Appellants’ assignment of error centers on the refusal of the trial court to permit evidence on the supposed failure of appellee to pay the consideration of the mortgage and appellee’s alleged undertaking to finance the construction of an apartment on appellants’ land. Thus they contend that under the ruling of Maulini v. Serrano, 28 Phil. 642 (1914), parol evidence is admissible to show failure of consideration.
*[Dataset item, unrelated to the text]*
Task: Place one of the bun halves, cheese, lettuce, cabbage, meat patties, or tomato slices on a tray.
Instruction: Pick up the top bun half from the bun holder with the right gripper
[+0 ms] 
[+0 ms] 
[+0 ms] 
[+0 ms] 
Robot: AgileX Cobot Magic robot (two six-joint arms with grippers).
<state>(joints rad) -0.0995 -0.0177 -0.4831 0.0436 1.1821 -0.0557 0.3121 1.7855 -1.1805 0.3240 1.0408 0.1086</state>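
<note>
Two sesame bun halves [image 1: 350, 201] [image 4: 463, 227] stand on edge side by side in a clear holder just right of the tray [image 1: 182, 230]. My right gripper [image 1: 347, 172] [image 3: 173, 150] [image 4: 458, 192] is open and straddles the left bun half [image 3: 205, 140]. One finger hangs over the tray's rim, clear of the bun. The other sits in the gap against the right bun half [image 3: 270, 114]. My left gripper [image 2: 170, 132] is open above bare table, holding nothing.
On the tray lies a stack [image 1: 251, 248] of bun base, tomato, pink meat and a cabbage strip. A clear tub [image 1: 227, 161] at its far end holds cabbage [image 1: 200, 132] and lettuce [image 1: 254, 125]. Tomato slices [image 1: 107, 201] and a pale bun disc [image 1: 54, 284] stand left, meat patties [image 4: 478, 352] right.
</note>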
On the other hand, appellee argues that the issue is not whether appellants are estopped by the recitals of the mortgage instrument, but whether they are precluded by their conduct in seeking approval by the court of the mortgage deed in which they acknowledged receipt of P15,000. In short, instead of estoppel by deed, the claim is that there is estoppel in pais. 1 We think the appellee is right. By asking the guardianship court to approve the mortgage, appellants must necessarily be deemed to have represented to the court that the mortgage was what it purported to be and they must not now be heard to say the contrary. It is true that in their motion, appellants merely stated that "Mr. Leonardo Medina [appellee herein] had agreed to advance the loan," but it must be remembered that at the time the motion was prepared the mortgage contract had not yet been executed. Thus the motion appears to have been prepared on December 5, 1956 while the deed of mortgage, in which receipt of P15,000 is expressly acknowledged, on December 8, 1956 and both motion and mortgage were submitted to the court on December 12.
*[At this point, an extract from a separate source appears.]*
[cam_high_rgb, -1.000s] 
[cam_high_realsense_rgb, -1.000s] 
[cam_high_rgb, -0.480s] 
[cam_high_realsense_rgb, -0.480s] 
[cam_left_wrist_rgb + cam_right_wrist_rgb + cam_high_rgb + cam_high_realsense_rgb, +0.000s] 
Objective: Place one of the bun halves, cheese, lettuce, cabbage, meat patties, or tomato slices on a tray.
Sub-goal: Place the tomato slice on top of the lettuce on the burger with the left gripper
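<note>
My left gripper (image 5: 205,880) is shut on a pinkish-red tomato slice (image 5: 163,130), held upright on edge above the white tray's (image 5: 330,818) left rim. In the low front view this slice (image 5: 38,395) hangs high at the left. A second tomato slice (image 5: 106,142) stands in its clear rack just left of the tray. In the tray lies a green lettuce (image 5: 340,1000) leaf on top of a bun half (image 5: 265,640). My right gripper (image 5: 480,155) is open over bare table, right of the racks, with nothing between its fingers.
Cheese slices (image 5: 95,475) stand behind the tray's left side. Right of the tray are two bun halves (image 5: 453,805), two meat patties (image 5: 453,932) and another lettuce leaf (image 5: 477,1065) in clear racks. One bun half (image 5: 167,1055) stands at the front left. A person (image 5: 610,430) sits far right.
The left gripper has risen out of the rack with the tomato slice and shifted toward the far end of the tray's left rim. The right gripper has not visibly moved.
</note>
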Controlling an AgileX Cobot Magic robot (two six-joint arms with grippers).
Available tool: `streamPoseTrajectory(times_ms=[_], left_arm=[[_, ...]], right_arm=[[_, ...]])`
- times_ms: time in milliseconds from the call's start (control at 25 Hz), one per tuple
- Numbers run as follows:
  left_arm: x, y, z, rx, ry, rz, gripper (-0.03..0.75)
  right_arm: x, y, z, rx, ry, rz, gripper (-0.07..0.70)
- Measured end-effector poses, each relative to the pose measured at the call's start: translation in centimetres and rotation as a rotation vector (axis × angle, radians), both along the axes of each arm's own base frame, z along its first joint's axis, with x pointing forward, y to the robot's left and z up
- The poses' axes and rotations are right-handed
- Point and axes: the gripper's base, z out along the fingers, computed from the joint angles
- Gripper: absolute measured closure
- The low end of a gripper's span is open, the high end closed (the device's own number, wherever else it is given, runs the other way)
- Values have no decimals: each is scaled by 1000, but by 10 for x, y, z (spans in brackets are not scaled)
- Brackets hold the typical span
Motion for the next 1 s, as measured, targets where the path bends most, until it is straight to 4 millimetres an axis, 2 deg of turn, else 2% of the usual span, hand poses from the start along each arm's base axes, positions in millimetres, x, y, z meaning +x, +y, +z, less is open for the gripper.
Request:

It is true that in Maulini v. Serrano, supra, it was held that parol evidence is admissible to prove failure of consideration but even if Catalina Pons Calderon had been allowed to testify and deny receipt of P15,000, her testimony could not prevail over the recitals of the mortgage instrument. That instrument was ratified by the appellants, including Catalina Pons Calderon, before a notary public. As stated in one case, "if the biased and interested testimony of a grantor (witness Catalina Pons Calderon in this case) and the vague and uncertain testimony of his son are deemed sufficient to overcome a public instrument drawn up with all the formalities prescribed by the law then there will have been established a very dangerous doctrine which would throw wide open the doors to fraud." (El Hogar Filipino v. Olviga, 60 Phil. 17, 21 [1934]; MacDonald v. National City Bank, 99 Phil. 156, 162-163 [1956]) Nor would a mere denial of receipt suffice to contradict what appears in a clear and unequivocal manner in a public instrument. It was incumbent on appellants to prove their claim with "clear, convincing and more than merely preponderant evidence" (Mendezona v. Philippine Sugar Estates Dev. Co., 41 Phil. 475 [1921]), which a mere denial cannot do.
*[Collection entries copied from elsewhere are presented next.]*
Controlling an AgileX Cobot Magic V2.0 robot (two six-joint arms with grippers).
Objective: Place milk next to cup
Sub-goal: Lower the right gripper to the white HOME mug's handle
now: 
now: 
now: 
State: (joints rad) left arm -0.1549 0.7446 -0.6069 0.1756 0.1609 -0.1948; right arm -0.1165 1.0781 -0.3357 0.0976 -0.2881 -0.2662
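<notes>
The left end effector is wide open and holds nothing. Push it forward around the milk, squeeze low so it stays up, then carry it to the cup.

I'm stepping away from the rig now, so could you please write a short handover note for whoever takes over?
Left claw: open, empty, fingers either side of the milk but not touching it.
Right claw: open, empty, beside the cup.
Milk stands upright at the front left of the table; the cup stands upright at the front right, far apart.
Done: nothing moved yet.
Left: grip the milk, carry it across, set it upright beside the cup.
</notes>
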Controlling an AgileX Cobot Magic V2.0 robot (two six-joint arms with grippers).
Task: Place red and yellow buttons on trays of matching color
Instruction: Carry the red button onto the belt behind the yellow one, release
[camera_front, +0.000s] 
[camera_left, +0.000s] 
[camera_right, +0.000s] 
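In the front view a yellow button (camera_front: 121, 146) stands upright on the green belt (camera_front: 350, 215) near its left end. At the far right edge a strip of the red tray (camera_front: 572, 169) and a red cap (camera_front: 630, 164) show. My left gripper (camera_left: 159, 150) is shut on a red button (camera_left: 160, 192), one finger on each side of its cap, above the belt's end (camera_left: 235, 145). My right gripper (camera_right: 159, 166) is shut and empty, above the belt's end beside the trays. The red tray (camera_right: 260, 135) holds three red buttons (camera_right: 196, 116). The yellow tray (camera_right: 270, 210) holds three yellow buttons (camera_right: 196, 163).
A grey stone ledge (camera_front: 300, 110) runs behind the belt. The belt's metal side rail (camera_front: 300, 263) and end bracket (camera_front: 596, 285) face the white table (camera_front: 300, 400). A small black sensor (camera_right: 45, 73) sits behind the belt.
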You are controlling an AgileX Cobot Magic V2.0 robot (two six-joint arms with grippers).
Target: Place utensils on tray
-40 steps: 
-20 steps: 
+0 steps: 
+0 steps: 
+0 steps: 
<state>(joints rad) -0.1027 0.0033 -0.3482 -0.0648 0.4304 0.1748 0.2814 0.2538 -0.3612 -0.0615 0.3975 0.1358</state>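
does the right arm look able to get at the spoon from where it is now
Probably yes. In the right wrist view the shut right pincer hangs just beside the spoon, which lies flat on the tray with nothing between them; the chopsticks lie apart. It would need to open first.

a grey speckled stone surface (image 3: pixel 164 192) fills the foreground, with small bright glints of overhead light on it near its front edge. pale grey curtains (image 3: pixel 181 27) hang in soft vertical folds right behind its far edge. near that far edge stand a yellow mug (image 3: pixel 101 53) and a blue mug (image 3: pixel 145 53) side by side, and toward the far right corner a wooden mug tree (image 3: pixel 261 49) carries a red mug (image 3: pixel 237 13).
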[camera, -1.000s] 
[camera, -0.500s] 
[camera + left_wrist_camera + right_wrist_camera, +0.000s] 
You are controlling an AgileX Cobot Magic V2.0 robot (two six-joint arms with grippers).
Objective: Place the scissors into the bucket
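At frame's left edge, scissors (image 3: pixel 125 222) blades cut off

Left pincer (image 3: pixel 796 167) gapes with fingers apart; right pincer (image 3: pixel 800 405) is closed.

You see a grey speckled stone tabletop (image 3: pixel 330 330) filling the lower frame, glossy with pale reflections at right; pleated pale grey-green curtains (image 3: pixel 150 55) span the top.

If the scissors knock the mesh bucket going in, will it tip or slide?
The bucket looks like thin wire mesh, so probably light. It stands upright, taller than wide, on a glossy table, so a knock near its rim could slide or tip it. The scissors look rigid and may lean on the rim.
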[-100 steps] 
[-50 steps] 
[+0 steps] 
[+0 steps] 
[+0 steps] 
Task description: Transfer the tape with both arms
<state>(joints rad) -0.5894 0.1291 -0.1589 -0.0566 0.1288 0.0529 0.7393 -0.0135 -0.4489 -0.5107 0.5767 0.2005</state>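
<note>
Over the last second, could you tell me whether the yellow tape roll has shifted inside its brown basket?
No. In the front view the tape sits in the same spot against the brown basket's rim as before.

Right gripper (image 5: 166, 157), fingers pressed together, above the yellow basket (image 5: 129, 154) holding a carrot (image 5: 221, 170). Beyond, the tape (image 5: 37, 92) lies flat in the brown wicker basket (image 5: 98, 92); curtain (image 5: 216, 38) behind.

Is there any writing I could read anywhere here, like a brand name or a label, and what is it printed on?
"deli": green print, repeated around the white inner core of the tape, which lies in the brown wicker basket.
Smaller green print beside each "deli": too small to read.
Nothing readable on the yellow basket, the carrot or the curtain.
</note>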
WHEREFORE, the decision appealed from is affirmed, without pronouncement as to costs.

Concepcion, C.J. Dizon, Makalintal, Bengzon, J.P., Zaldivar, Sanchez and Castro, JJ., concur.

Reyes, J.B.L., J., concurs in the result.

Endnotes:



* Editor’s Note: Original manuscript illegible.

1 For a classification of estoppels into (1) estoppel by deed, (2) estoppel by record and (3) estoppel in pais, see Borlaza v. Ramos, 89 Phil. 464 (1951).

* Editor’s Note: Should read complain.